- **Activity**
In the data below, which lines hold "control"? Copy every one.

- **Material for the task**
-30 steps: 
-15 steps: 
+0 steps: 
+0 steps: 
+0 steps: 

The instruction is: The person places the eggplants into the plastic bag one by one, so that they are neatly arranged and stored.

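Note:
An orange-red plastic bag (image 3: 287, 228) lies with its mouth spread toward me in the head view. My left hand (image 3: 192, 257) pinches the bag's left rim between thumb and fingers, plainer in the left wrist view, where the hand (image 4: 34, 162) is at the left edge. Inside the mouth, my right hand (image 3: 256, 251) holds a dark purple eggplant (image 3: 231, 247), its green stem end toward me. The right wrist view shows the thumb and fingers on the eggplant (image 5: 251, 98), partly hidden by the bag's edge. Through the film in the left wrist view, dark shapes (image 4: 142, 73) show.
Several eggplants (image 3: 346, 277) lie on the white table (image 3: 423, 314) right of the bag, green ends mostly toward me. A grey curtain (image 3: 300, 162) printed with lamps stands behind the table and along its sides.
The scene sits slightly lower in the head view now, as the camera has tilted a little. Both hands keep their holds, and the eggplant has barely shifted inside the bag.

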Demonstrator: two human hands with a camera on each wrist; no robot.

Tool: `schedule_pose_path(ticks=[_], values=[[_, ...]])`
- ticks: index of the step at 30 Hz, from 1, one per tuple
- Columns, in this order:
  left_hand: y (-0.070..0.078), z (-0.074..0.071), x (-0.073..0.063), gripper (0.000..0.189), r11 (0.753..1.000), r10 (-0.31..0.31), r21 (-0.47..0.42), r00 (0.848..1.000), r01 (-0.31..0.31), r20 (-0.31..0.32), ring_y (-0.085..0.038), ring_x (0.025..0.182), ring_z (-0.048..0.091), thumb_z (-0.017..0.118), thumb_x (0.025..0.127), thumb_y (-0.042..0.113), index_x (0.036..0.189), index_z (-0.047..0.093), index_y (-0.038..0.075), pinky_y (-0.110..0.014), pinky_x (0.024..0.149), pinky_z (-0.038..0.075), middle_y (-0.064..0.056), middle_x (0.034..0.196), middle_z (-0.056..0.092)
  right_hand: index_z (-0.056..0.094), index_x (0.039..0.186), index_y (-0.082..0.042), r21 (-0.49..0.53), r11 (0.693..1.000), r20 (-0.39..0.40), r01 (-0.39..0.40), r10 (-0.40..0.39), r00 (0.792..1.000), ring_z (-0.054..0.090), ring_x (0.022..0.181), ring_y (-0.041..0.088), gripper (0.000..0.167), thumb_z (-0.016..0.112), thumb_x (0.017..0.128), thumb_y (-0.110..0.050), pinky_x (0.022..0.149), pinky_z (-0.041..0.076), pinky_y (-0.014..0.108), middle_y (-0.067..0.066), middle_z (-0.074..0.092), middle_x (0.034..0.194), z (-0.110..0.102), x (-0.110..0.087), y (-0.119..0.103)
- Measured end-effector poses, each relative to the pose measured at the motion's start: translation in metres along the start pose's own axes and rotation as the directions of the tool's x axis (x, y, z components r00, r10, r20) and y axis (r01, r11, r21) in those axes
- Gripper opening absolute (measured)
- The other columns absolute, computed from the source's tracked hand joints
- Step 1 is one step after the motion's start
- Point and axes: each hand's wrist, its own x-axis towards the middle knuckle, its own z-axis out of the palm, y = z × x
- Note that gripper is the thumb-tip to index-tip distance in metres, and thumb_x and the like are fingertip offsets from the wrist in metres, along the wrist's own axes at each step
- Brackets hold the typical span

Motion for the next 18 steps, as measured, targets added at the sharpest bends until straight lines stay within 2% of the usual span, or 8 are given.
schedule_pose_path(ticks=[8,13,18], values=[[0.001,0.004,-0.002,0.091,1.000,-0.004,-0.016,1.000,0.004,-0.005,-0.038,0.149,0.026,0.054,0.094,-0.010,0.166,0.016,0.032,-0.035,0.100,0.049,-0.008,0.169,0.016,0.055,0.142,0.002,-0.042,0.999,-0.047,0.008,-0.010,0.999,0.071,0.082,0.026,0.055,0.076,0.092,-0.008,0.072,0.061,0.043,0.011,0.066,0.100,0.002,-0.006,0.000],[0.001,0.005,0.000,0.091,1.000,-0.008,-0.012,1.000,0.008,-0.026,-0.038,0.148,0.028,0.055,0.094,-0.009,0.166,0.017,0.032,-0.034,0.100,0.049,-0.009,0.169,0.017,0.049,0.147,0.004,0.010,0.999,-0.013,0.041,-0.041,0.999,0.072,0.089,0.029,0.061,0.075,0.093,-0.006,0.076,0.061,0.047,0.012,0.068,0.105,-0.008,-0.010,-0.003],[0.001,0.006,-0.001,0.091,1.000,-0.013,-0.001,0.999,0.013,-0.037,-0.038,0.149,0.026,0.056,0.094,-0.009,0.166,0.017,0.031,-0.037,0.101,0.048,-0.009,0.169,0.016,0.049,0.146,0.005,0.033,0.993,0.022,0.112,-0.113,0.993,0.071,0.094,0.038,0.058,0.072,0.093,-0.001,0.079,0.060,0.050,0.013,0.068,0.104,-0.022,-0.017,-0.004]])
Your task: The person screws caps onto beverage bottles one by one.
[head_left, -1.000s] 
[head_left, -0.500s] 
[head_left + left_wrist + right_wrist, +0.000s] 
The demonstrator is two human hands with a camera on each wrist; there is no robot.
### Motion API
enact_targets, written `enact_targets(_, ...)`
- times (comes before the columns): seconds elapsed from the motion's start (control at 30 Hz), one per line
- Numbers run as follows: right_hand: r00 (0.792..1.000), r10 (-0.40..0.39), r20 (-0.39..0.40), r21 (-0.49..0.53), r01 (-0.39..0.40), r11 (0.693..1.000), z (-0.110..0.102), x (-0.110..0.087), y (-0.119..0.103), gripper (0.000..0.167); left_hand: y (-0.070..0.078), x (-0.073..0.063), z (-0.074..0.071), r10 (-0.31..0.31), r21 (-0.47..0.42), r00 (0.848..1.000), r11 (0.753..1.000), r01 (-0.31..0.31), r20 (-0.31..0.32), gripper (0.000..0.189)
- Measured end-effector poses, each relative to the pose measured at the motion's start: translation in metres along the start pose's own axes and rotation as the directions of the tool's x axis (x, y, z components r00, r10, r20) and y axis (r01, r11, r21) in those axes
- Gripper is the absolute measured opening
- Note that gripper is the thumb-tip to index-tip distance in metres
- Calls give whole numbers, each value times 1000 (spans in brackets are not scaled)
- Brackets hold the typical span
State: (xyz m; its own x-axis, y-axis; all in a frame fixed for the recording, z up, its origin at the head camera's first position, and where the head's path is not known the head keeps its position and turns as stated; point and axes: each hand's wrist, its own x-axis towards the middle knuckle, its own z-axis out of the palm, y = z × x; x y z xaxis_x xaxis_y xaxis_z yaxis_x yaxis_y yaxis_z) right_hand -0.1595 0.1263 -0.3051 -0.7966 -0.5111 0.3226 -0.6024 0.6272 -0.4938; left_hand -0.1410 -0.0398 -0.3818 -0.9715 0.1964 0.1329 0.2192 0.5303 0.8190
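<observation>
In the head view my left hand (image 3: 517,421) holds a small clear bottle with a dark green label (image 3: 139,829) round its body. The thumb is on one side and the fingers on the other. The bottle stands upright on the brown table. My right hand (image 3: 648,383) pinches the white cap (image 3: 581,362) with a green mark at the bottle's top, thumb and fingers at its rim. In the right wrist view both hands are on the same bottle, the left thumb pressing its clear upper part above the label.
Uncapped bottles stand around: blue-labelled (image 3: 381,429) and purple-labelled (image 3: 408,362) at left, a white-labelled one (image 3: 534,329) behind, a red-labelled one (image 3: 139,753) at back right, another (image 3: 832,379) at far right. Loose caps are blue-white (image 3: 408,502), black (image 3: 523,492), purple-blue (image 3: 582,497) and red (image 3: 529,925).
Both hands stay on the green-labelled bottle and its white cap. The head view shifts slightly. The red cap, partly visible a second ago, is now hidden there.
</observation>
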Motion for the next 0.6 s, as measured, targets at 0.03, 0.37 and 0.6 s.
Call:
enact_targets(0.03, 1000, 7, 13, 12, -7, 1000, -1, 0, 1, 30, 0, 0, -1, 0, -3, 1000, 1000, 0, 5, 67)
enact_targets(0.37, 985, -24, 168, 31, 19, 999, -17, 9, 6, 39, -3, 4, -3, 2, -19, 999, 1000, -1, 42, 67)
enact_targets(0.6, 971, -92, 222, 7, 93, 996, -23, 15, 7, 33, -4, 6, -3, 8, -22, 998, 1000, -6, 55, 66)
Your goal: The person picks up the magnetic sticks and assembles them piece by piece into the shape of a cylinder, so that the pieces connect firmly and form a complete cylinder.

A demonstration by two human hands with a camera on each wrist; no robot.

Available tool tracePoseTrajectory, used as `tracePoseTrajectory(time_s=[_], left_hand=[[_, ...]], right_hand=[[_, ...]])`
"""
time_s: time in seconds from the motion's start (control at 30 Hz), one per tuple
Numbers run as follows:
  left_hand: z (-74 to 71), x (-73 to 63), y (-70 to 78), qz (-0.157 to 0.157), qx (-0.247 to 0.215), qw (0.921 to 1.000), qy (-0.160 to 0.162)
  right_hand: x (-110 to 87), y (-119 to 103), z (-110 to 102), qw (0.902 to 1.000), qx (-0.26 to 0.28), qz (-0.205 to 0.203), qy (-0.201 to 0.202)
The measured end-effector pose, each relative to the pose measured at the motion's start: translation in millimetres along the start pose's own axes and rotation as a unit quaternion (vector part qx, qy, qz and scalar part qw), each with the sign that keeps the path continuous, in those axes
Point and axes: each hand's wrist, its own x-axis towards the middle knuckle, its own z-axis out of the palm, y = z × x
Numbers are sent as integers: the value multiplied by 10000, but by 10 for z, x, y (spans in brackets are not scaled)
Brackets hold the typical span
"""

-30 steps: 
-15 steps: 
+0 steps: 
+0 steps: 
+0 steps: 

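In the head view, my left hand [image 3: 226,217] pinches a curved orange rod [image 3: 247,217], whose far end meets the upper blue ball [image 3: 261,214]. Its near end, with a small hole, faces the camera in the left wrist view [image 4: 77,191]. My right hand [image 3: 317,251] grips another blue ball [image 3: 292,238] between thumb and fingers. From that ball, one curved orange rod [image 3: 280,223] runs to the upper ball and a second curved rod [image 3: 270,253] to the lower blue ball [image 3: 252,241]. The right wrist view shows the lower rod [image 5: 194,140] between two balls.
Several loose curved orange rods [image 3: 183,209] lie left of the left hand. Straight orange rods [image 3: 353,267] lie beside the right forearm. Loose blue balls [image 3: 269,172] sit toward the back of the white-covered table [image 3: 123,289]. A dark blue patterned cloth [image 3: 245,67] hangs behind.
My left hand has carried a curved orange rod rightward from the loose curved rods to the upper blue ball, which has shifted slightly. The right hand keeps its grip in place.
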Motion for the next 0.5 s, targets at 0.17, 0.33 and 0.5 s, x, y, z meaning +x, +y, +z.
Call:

- **Answer**
- times (comes before the columns): seconds elapsed from the motion's start (control at 30 Hz), one per line
time_s: time in seconds from the motion's start (control at 30 Hz), one per tuple

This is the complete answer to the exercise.